Goal of the exercise: All lines between the start of the listing below and the line containing "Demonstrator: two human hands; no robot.", inclusive, must be repeated exactly.

Exercise data Start Marker

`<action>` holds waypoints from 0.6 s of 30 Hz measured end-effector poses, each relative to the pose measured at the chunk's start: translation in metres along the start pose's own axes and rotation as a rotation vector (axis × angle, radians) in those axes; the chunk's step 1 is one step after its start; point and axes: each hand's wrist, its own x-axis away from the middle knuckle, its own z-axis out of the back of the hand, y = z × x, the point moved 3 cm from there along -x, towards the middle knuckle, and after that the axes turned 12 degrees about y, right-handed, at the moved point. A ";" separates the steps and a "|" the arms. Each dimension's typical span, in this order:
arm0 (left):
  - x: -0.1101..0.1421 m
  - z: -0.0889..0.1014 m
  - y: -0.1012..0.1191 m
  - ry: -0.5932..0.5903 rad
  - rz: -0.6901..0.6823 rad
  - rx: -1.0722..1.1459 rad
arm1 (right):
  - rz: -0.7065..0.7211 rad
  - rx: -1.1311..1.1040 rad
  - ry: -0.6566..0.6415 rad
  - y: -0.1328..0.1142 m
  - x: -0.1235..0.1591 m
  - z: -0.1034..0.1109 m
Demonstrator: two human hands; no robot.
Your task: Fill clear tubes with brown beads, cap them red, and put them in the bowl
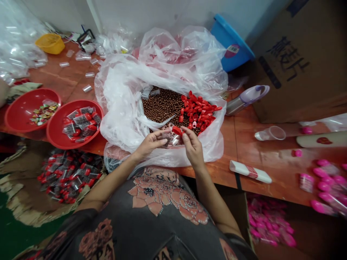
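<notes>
My left hand [148, 145] is closed around a small clear plastic tube [165, 137] that looks dark inside. Between the fingertips of my right hand [194, 147] is a red cap [177, 130], close to the tube's end; whether the two touch I cannot tell. Both hands are above the near edge of an opened white plastic bag [116, 108]. Inside the bag lie many small brown balls [162, 106], with a heap of red caps [199, 110] on their right side. A few empty clear tubes [146, 92] rest on the balls at the back left.
Left of the bag, one red bowl [52, 139] holds capped tubes and another red bowl [11, 117] small wrapped pieces. Below is a torn carton [21, 195] of capped tubes. To the right stand a blue tub [230, 39], a lidded bottle [244, 101] and a large cardboard box [303, 86].
</notes>
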 end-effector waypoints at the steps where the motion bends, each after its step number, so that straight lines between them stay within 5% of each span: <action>1: 0.000 0.000 0.000 0.003 0.029 0.040 | -0.041 -0.020 0.039 0.003 0.000 0.000; 5: 0.000 0.001 0.001 0.006 0.092 0.129 | -0.084 -0.032 0.095 0.011 -0.001 -0.002; 11: 0.002 0.000 0.005 0.034 -0.001 0.034 | -0.006 -0.009 0.034 0.003 0.002 -0.010; 18: 0.000 0.003 0.005 -0.027 -0.086 -0.127 | 0.453 0.195 -0.203 -0.014 0.000 -0.007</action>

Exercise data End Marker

Result:
`<action>` holds waypoints from 0.6 s of 30 Hz measured end-effector poses, each relative to the pose measured at the chunk's start: translation in metres along the start pose's own axes and rotation as a rotation vector (axis × angle, radians) in those axes; the chunk's step 1 is one step after its start; point and axes: each hand's wrist, its own x-axis away from the middle knuckle, its own z-axis out of the back of the hand, y = z × x, the point moved 3 cm from there along -x, towards the middle knuckle, and after that the axes turned 12 degrees about y, right-handed, at the moved point. A ";" separates the steps and a "|" the arms. Each dimension's typical span, in this order:
arm0 (left):
  - x: -0.1101..0.1421 m
  - z: -0.0889..0.1014 m
  - y: -0.1012..0.1191 m
  - ry: -0.5932..0.5903 rad
  - rz: -0.6901..0.6823 rad
  - rx: -1.0722..1.1459 rad
arm1 (right):
  - rz: -0.7065..0.7211 rad
  - rx: -1.1311..1.1040 rad
  - ry: -0.6566..0.6415 rad
  - y: -0.1328..0.1142 m
  - x: -0.1235..0.1591 m
  - z: -0.1034..0.1109 m
Demonstrator: two human hands; no robot.

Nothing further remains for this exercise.